春から夏にかけてはX染色体を2本持つ雌が卵胎生単為生殖により、自分と全く同じ、しかも既に胎内に子を宿している雌を産みます。これにより短期間で爆発的にその数を増やし、宿主上に大きなコロニーを形成します。秋から冬にかけてはX0型、つまりX染色体の一本欠けた雄が発生し、卵生有性生殖を行います。卵は寒い冬を越し、暖かくなってから孵化します。このとき生まれるのは全て雌です。南方系の種には広域移動を行うものも知られ、主に4月から6月に東南アジア方面から気流に乗って飛来し野菜・果樹新芽の茎上や葉の表面・裏面に現れ始め、9月から11月には野菜・果樹から移動し、その後、越冬せずに死滅します。

アブラムシは外殻が柔らかく、集団で生活しているので、これを捕食する動物は数多い。特に代表的な天敵は、ナナホシテントウ、ナミテントウなどのテントウムシ類と、クサカゲロウ、ヒラタアブの幼虫です。

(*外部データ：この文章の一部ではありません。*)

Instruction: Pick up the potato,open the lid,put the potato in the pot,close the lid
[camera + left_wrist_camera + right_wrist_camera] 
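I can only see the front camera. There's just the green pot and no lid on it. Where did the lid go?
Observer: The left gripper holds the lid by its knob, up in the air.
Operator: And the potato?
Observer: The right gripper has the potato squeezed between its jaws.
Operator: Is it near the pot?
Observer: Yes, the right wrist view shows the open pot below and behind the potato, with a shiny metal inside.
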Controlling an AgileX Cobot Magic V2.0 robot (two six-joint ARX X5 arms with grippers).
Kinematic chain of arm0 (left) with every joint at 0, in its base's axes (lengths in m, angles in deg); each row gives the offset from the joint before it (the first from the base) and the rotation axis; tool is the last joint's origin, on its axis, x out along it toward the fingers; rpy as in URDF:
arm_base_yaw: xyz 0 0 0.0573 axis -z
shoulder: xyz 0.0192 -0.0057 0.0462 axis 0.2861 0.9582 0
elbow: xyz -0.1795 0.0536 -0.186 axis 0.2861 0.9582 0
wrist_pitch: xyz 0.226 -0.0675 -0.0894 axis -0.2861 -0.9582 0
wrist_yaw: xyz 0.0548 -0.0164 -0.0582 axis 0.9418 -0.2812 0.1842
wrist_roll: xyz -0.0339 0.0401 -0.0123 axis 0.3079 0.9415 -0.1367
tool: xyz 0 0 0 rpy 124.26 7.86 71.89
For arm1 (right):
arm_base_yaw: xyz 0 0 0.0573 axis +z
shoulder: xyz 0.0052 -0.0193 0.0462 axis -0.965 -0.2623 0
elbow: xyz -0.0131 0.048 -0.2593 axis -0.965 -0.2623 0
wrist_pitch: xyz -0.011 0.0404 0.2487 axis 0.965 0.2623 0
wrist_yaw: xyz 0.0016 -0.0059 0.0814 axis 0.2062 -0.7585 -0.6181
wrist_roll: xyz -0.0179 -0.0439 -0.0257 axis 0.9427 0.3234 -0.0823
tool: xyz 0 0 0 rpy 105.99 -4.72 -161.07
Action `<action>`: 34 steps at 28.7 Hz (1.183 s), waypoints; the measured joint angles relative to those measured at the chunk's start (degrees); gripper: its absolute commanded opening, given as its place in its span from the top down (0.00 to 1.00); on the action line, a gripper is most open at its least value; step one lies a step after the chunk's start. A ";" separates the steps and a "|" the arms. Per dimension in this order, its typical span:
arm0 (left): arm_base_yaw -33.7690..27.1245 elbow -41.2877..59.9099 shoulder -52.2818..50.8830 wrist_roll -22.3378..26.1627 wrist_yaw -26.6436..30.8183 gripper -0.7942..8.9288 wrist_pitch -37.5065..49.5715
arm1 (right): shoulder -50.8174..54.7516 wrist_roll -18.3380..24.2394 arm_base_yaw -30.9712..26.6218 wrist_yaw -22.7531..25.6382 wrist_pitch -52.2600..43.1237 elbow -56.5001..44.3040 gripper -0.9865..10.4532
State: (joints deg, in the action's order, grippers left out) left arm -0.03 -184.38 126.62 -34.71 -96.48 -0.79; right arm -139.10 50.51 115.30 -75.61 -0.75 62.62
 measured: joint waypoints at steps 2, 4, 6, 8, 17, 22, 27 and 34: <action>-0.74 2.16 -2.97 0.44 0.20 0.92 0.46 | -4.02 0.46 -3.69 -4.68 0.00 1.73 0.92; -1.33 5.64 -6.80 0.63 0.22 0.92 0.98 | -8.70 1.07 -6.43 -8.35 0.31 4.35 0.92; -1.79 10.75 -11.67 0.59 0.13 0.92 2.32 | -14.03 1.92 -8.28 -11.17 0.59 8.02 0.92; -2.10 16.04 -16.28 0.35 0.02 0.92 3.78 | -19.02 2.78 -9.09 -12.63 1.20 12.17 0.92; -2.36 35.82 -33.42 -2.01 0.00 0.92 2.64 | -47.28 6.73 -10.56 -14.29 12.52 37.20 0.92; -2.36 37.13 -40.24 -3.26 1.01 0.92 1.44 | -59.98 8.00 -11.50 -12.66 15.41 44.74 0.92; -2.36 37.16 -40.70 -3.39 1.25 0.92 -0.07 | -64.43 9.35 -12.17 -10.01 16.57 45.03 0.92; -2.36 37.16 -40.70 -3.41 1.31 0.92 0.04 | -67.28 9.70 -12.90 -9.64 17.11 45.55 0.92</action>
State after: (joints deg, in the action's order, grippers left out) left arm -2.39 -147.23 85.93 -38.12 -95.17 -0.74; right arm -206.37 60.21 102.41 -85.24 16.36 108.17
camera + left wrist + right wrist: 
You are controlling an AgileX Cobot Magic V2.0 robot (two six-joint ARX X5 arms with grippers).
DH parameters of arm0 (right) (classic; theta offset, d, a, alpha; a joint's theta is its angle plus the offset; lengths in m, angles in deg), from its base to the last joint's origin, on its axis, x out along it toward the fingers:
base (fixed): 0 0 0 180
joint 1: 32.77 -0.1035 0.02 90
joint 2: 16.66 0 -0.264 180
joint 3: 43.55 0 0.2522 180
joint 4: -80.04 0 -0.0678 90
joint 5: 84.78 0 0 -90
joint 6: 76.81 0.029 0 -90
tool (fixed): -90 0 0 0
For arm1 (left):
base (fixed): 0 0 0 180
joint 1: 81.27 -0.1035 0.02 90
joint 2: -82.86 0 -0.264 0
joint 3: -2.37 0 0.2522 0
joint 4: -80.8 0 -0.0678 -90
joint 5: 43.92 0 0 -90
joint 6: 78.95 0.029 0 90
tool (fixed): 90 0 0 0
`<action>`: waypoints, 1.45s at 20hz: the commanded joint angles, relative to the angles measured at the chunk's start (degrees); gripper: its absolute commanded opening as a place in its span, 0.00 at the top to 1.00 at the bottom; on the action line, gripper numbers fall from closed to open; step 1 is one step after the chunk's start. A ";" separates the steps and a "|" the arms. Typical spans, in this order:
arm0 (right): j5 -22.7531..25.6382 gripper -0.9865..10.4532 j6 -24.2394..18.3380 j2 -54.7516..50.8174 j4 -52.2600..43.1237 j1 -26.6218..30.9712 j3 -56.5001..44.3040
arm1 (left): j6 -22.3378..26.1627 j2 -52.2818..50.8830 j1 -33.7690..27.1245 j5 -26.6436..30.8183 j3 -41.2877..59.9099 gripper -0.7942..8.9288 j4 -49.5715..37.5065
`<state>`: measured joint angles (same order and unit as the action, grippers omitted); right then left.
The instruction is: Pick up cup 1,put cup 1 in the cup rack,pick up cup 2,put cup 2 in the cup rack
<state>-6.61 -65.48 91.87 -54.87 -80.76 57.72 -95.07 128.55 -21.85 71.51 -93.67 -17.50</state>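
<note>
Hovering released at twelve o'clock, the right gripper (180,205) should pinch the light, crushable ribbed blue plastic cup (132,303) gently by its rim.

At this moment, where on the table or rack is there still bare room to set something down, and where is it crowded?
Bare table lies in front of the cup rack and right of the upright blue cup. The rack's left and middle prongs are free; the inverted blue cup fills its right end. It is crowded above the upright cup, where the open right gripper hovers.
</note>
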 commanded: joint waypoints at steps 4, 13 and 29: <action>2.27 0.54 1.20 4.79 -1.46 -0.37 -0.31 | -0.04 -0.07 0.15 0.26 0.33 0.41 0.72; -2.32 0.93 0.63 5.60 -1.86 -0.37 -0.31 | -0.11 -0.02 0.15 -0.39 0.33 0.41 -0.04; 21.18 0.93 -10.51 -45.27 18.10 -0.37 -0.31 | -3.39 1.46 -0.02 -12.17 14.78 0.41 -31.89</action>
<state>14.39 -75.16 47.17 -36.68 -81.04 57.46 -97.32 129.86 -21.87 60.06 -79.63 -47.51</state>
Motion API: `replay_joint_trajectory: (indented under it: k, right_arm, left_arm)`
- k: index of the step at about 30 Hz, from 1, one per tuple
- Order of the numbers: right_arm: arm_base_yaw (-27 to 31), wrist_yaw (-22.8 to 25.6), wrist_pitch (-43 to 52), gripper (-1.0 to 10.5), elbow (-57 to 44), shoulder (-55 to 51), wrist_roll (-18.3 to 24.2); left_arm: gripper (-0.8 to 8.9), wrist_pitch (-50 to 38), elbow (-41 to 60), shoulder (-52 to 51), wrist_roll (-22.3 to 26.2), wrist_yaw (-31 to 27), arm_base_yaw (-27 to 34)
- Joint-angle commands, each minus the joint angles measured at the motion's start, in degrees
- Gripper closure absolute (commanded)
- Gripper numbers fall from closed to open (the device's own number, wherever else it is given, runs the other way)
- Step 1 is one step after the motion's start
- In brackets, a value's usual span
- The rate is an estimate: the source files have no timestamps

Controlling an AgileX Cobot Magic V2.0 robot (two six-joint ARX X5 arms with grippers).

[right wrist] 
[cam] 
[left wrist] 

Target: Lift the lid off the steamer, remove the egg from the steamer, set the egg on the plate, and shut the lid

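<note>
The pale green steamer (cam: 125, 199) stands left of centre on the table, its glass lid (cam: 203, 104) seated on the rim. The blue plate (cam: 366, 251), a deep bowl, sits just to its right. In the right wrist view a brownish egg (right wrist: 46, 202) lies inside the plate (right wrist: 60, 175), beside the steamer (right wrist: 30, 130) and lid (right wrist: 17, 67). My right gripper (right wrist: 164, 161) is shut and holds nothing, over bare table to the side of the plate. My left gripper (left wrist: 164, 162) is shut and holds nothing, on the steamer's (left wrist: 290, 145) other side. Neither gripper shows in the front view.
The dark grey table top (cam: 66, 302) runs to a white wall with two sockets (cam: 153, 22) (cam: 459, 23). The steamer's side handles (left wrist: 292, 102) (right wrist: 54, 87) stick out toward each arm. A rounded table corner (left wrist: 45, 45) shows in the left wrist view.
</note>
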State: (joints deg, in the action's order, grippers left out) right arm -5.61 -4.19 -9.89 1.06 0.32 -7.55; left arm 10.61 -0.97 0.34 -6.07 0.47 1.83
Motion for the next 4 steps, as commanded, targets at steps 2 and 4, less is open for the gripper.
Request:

自身の防御力が弱いアブラムシ類には、アリに外敵から守ってもらう種があり、これがアブラムシがアリマキと呼ばれる所以になっています。食物である師管液には大量の糖分が含まれ、甘露と呼ばれる肛門からの排泄物には余剰な糖分が多く含まれるため、アリ達はこの甘露を求めて集まってきます。中には、はっきりとアリとの共生関係を持ち、アリに守られて暮らすものもあります。また、アブラムシの中には1齢幼虫と2齢幼虫の一部が兵隊アブラムシに分化して積極的に外敵に攻撃する真社会性のものもいます。この幼虫は成長せずに死にます。虫えいを形成するものでは、排出された甘露を幼虫が虫えい外に押しだして「掃除」を行うなどの社会性が見られます。